INSTRUCTIONS TO FOLLOW =
Leave out the pictures, and print exactly the lines from the one holding "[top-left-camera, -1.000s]" through the last line of the material.

Segment Start: GIVEN INFORMATION

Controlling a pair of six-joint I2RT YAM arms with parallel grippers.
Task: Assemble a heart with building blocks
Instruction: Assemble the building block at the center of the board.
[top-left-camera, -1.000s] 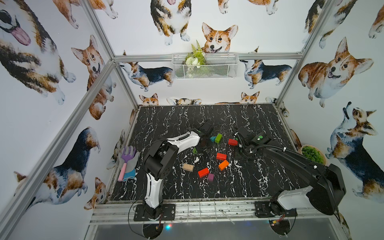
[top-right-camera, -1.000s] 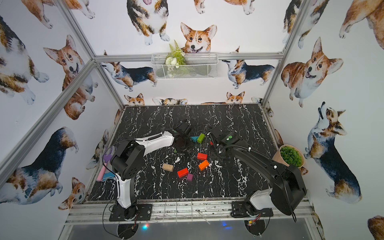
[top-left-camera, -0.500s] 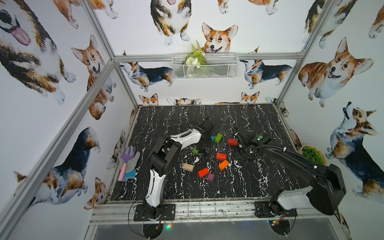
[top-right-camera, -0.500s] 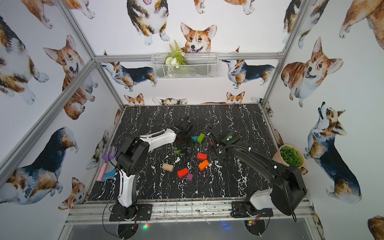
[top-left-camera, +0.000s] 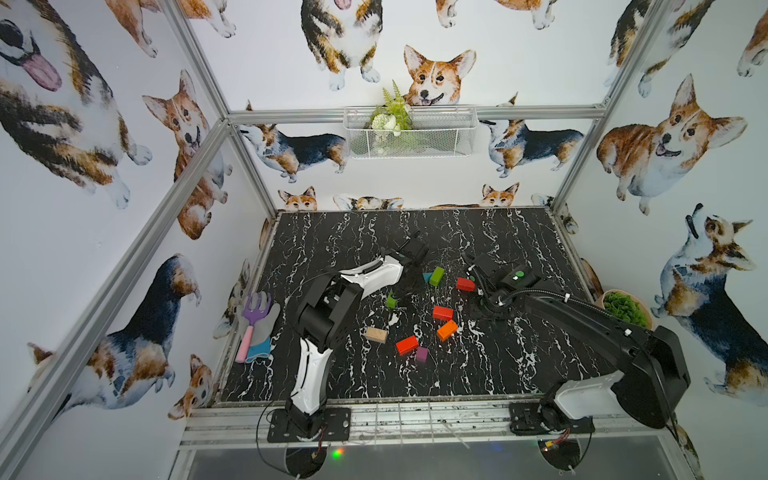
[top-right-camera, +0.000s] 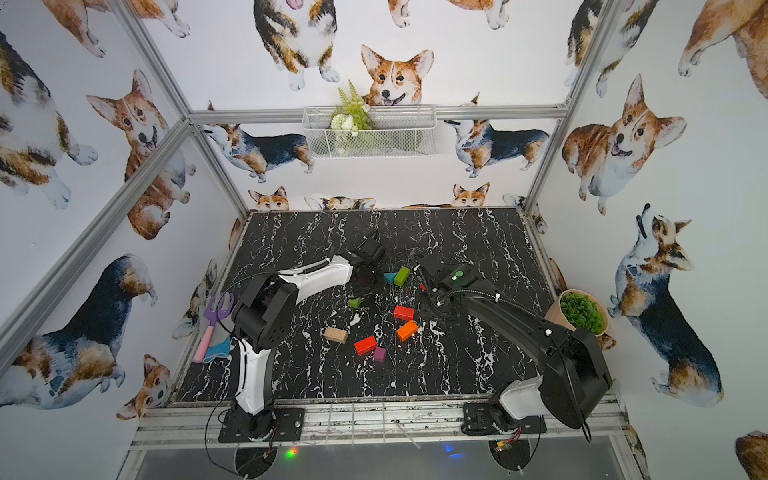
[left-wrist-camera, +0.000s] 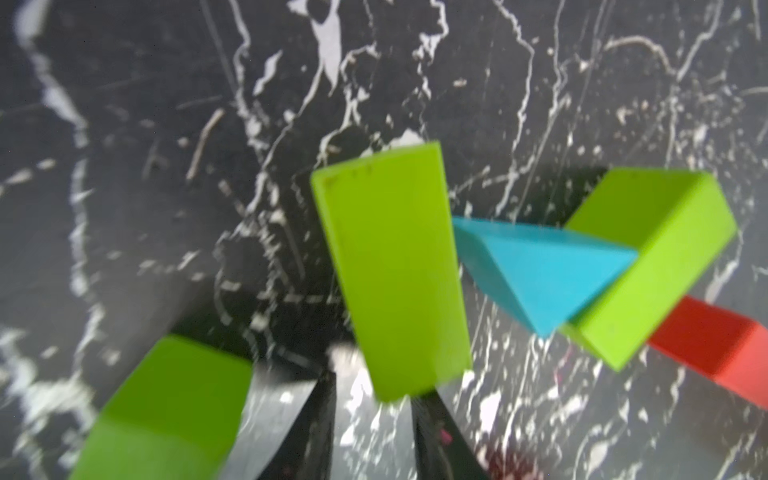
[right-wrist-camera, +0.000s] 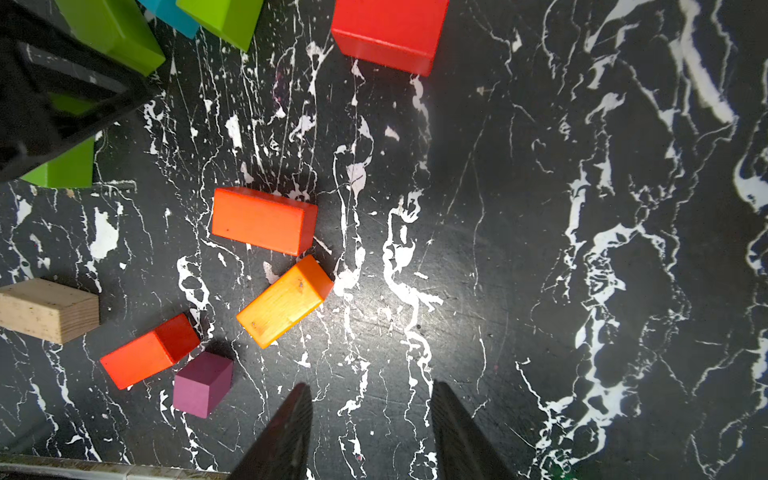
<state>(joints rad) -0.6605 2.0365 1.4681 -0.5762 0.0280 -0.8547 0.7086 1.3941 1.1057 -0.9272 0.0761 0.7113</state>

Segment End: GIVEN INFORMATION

SOLUTION TO THIS PROBLEM =
[top-left-camera, -1.000s] 
[top-right-camera, -1.000s] 
[top-left-camera, -0.500s] 
[top-right-camera, -0.500s] 
[top-left-camera, +0.000s] 
[top-right-camera, +0.000s] 
[left-wrist-camera, +0.000s] 
[right-wrist-camera, +0.000s] 
<state>(joints rad) -0.6605 2.0365 1.4681 -0.5762 0.0280 -0.8547 0.7086 1.3941 1.1057 -0.9272 0.0761 0.7113</state>

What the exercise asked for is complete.